JASON FULMER, 2004 South Carolina Teacher of
"I enjoy my career because I have the opportunity to give feet
to dreams." This statement by Jason Fulmer sums up the dream-enhancing
potential he provides his third-graders at Redcliffe Elementary
School in Aiken, South Carolina. "Teachers are in the dream-developing
business," this teacher of five years says. "As an educator, I see
my dreams become realities as I help others reach further than they
thought they could. My greatest reward is inspiring students to
chase their dreams, celebrate their achievements and know that I
have helped them know, as the little engine said, that they can."
To help students respond to instruction and dream as a result, Mr.
Fulmer employs every bit of engaging instruction he can. If this
means taking a commercial jingle that student hear daily and rewriting
it to teach a math concept or tossing a beach ball with literature
questions printed on it to encourage discussion of a story being
studied, he does it. "Students should actively participate in the
learning process by experiencing, thinking and enjoying," he says.
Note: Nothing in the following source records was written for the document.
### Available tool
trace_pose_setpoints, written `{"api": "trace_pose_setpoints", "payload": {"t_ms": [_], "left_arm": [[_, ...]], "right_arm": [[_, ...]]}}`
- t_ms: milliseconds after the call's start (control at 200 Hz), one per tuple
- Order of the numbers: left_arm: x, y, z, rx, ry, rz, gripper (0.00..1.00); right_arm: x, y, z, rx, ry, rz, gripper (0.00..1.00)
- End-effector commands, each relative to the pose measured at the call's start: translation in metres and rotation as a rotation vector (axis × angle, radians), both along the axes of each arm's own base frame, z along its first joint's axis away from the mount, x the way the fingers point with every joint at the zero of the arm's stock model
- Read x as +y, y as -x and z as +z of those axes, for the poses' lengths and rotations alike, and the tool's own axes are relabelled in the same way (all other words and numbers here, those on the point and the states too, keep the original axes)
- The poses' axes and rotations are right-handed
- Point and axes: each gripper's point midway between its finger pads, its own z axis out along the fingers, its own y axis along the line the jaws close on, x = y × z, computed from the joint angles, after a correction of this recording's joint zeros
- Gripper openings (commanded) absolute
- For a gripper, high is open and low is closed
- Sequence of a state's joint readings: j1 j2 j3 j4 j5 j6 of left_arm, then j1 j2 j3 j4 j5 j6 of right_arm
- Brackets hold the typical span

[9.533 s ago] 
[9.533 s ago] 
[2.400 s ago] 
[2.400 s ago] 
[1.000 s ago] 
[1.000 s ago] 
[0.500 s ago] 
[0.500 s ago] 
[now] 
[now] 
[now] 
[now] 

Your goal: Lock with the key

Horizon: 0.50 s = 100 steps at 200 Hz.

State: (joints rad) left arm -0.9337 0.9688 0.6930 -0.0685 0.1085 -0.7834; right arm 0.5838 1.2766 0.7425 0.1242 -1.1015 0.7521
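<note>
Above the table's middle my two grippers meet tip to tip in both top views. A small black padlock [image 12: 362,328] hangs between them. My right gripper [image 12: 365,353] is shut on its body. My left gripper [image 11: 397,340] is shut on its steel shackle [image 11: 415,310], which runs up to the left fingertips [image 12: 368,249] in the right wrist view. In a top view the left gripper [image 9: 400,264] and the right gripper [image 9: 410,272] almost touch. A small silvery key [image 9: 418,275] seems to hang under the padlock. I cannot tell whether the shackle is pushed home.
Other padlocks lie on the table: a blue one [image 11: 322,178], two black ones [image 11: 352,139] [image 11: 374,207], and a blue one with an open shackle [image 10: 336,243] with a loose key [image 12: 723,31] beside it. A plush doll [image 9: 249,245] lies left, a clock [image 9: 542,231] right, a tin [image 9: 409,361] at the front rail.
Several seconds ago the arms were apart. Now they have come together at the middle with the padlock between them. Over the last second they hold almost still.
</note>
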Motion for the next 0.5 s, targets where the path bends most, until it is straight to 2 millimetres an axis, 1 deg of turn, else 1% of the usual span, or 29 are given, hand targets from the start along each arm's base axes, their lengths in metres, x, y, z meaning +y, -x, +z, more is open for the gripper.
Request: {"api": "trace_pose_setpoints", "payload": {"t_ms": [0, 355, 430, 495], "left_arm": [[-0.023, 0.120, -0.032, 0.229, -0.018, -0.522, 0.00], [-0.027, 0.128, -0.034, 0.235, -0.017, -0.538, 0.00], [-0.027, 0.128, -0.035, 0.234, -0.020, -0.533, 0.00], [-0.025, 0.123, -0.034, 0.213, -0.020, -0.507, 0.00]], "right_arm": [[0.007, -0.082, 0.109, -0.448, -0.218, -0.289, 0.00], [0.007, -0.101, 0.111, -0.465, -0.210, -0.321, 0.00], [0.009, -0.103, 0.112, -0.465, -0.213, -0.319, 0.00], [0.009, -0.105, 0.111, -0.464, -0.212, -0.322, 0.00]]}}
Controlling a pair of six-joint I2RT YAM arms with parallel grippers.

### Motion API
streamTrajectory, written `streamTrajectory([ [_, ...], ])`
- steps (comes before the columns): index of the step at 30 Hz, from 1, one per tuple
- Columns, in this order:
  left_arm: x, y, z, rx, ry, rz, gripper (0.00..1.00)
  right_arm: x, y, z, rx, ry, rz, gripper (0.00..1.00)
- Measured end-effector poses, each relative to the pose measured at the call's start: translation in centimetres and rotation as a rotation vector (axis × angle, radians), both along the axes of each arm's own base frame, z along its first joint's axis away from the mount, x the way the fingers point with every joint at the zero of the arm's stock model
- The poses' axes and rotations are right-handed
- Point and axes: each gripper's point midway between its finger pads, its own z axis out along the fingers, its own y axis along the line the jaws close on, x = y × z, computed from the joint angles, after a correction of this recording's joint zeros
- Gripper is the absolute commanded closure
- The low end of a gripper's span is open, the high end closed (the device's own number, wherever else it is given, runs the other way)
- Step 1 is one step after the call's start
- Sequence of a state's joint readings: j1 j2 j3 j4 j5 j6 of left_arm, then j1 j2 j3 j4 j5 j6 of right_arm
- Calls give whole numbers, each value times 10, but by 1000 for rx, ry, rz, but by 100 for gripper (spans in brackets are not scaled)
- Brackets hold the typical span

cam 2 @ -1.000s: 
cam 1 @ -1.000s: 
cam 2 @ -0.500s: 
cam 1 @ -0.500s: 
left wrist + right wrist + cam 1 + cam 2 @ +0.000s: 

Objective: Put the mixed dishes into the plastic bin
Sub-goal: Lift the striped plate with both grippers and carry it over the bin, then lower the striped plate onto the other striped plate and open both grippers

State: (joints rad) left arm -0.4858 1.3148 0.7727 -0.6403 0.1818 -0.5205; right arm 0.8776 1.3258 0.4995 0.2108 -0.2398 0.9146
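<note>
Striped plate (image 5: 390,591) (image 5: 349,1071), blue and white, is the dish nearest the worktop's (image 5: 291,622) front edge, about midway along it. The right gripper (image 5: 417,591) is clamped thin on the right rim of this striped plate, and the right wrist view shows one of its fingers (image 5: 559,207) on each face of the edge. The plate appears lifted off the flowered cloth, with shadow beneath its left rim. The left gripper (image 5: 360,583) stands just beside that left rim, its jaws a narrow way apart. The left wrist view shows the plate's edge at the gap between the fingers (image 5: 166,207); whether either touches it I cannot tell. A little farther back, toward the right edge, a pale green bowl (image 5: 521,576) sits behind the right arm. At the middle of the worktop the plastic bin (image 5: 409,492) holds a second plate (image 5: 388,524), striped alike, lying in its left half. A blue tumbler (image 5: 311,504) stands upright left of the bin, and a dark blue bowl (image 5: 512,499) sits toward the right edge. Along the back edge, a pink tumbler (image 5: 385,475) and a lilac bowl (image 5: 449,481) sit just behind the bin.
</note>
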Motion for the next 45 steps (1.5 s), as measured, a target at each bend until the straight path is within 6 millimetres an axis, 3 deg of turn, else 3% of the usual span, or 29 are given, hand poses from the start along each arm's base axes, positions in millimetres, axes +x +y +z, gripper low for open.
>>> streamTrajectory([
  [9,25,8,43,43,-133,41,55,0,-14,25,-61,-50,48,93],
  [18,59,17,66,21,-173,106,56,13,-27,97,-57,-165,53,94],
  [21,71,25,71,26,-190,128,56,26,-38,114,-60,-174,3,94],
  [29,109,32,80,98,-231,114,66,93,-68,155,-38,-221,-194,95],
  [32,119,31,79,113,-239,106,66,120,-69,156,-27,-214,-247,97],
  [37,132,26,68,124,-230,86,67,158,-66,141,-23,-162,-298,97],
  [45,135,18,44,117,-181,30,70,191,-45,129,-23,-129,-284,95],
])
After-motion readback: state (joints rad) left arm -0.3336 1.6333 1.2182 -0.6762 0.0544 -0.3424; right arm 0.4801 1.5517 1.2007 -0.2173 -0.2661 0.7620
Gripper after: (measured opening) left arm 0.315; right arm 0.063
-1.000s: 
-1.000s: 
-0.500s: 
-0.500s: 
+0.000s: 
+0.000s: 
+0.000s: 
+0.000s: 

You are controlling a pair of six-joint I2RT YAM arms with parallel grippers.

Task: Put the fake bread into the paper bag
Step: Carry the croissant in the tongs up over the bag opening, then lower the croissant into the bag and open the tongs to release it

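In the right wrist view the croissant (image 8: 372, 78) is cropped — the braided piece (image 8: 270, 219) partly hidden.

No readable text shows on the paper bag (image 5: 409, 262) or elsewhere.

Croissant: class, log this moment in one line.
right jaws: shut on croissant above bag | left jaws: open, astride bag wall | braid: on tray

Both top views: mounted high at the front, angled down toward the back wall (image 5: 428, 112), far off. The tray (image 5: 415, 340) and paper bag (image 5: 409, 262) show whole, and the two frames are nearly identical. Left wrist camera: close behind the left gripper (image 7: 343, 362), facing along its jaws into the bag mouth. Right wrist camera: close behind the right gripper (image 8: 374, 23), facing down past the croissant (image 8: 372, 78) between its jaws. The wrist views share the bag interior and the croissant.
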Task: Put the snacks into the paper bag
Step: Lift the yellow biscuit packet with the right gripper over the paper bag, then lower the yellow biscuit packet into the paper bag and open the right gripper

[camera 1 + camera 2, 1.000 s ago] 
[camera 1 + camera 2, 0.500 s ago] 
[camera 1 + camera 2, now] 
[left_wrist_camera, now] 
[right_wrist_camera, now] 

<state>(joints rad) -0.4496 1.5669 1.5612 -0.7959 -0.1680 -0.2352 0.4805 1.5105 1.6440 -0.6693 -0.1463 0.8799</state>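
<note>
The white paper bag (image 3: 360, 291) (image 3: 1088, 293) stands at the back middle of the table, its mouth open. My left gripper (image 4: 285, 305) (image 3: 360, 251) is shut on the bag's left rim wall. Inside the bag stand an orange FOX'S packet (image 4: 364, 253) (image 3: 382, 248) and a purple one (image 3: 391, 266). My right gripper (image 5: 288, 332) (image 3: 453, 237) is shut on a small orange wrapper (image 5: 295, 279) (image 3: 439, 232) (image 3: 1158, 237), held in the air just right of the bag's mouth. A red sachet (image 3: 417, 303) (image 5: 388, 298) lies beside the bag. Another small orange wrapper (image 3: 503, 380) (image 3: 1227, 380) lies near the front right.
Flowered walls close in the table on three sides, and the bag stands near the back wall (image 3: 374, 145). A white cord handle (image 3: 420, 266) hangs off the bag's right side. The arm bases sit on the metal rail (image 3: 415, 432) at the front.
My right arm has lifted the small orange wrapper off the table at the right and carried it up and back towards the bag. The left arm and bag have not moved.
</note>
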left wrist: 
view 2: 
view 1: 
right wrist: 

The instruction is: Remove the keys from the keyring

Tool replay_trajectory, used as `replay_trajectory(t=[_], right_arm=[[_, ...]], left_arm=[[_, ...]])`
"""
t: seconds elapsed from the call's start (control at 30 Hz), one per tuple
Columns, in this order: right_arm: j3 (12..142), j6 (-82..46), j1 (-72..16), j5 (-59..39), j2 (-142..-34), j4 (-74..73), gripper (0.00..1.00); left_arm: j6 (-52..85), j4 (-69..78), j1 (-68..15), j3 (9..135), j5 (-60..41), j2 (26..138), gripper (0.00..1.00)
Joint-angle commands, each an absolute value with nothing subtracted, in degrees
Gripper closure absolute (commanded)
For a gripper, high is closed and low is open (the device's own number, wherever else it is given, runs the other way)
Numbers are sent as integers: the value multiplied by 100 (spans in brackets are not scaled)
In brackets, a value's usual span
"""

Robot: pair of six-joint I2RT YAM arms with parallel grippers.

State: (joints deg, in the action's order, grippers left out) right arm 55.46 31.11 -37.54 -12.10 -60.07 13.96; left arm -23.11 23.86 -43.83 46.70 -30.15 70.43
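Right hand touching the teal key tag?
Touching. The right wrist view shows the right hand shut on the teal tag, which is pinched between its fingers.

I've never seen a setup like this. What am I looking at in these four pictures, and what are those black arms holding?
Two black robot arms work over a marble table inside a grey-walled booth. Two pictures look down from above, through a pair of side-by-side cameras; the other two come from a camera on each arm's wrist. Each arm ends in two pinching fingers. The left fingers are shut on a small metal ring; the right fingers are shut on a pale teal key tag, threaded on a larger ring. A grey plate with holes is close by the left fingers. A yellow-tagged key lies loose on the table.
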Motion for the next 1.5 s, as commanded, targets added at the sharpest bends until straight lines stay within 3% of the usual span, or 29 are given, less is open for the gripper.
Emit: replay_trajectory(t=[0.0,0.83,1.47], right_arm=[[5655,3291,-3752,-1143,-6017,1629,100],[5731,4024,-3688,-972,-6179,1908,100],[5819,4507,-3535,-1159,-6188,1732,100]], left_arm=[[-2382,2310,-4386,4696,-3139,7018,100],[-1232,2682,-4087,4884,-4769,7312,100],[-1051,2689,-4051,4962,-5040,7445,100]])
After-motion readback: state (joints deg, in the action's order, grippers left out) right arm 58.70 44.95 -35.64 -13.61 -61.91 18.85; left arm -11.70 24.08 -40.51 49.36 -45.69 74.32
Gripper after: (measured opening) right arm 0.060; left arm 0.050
"To make learning more memorable and enjoyable, a teacher must be
bold enough to try new things."
Among this boldness and growth as a teacher fairly new to the profession,
one particular core belief has become more and more strengthened
since he entered the profession: his support for the integration
of the arts in the curriculum. "Students become excited and engaged
when reached through the arts as they comprehend challenging, crucial
math concepts and other subjects through the power of music," he
One example involved a time when students were struggling with rounding
numbers to the nearest ten. Mr. Fulmer rewrote the lyrics to "The
Jeffersons" theme song, Moving On Up, to read, "Well we're moving
on up, up the number line, if it's five or higher we move on up
the line." Another time a student said she loved The Supremes at
the same time students were learning about geometric shapes. What
resulted was a rewrite of the lyrics to Stop in the Name of Love
to become "Stop, I'm an octagon, I have eight sides and eight angles,
think it over."
It is this ability to alter his instructional style that drives
Mr. Fulmer's passion for doing more than just the usual, helping
his young students not to become, as he describes it, "locked in
a comfort zone that restricts their growth. We must expose ourselves
to the unfamiliar," he says. "We become more valuable if we are
growing and stretching because growth is exciting and when we expand
our comfort zone additional opportunities appear. Apathy, routine,
repetition and lack of challenge will not inspire my students to
be the best they can. I must first put forth my best efforts to
inspire growth in others and be committed to the same task for myself."
The parent of one of Jason's students has especially appreciated
his ability to reach every child regardless of background or ability.
"He understands that children learn differently, appreciates their
individuality and focuses on their strengths," she says. "When Nick
was in Mr. Fulmer's class, I was impressed with the varied and creative
learning techniques to help all children succeed academically. He
made math and spelling seem like fun with innovative games such
as Around the World and Spell-Go-Round, and his incorporation of
music and singing sparks children's creativity and interest, and
helps them memorize important information. Often Nick was having
so much fun he didn't even realize he was studying."
And his principal says that with Mr. Fulmer's heart truly being
in teaching, his care, compassion and enthusiasm make learning an
exciting journey day to day. "Teaching is all about experiencing,
" she says, "and his students learn the value of each lesson because
he emphasizes the relevance and importance of each task. Every day
is exciting and every child feels special. Mr. Fulmer turns a classroom
of students into a family of learners eager to work together."
He has taught at Redcliffe since 1999 and holds a bachelor's degree
in elementary education from the University of South Carolina Aiken.